Reporter: Annisa Aninditya Wibawa | Editor: Barratut Taqiyyah Rafie
JAKARTA. Rontoknya harga minyak sawit alias crude palm oil (CPO) memaksa PT Dharma Satya Nusantara Tbk (DSNG) mengerem penggunaan belanja modal alias capital expenditure (capex).
Direktur Utama DSNG Djojo Boentoro mengatakan, perusahaan hanya akan membelanjakan capex antara US$ 40 juta hingga US$ 50 juta pada tahun ini. Jumlah tersebut lebih rendah ketimbang rencana awal, yaitu US$ 70 juta hingga US$ 80 juta.
Belanja modal tahun ini akan digunakan untuk pembangunan pabrik dan penanaman kebun. Djojo mengakui, DSNG memperlambat penanaman baru. Meski begitu, ia mengklaim, sejumlah proyek tetap akan berjalan sesuai rencana. "Proyek tidak boleh ditunda, karena itu mahal," ujarnya, Rabu, (2/9).
Asal tahu saja, saat ini, perusahaan sedang tahap pembangunan pabrik kelapa sawit (PKS) ketujuh di Kini, perseroan juga sedang tahap pembangunan pabrik ketujuh di Kalimantan Timur. Pabrik berkapasitas 60 ton per jam itu ditargetkan rampung pada akhir tahun depan.
Meski harga komoditas masih lesu, DSNG konsisten mengerek kapasitas produksi. Bahkan, emiten ini sudah berencana menambah pabrik kedelapan pada pertengahan tahun depan. Rencananya, pabrik yang akan dibangun di Kalimantan Barat itu berkapasitas 60 ton per jam. DSNG harus merogoh kocek antara US$ 16 juta sampai US$ 18 juta untuk membiayai pabrik itu. Dananya dari kas internal sekitar 20%, sisanya berasal dari pinjaman.
Menurut Djojo, pembangunan parik kelapa sawit anyar mengikuti perkembangan kebun milik perusahaan. "Karena mengikuti jumlah tanaman yang dipanen," tuturnya. Dengan penambahan pabrik tersebut, total kapasitas DSNG akan mencapai 510 ton per jam. Saat ini, DSNG sudah memiliki enam pabrik berkapasitas 390 ton per jam.
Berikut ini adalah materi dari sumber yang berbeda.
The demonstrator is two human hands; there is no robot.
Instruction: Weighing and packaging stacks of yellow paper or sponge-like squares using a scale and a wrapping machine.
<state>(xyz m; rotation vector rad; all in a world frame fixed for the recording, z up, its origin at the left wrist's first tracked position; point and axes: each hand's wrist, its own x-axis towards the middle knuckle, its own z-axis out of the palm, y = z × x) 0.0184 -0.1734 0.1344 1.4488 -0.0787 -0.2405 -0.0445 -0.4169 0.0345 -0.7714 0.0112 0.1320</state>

Selain ekspansi pabrik, DSNG juga berupaya menambah lahan. Pada Mei lalu, perseroan mencaplok 2.500 hektare lahan di Kalimantan Barat. Perusahaan mengucurkan dana US$ 15 juta untuk akuisisi tersebut. Djojo beralasan, pengambilalihan kebun lantaran lokasinya bersebelahan dengan kebun yang dimiliki perusahaan saat ini.
Dalam pengembangan lahan, Djojo memilih pertumbuhan anorganik. Hanya saja, DSNG saat ini masih mempertimbangkan situasi sebelum mengakuisisi lahan lagi. Ia mencari lahan yang lokasinya dekat dengan lahan sebelumnya, agar bisa berada di bawah satu unit manajemen. Apalagi, di tengah lesunya komoditas, DSNG cenderung memperlambat penanaman baru.
Tahun ini, DSNG membidik pertumbuhan kinerja berkisar 10%-20%. Artinya, perusahaan membidik pendapatan sekitar Rp 5,37 triliun-Rp 5,86 triliun. Lalu, target laba bersih sekitar Rp 714,65 miliar-Rp 779,62 miliar. Pada semester pertama, labanya turun 55,3% menjadi Rp 162,04 miliar.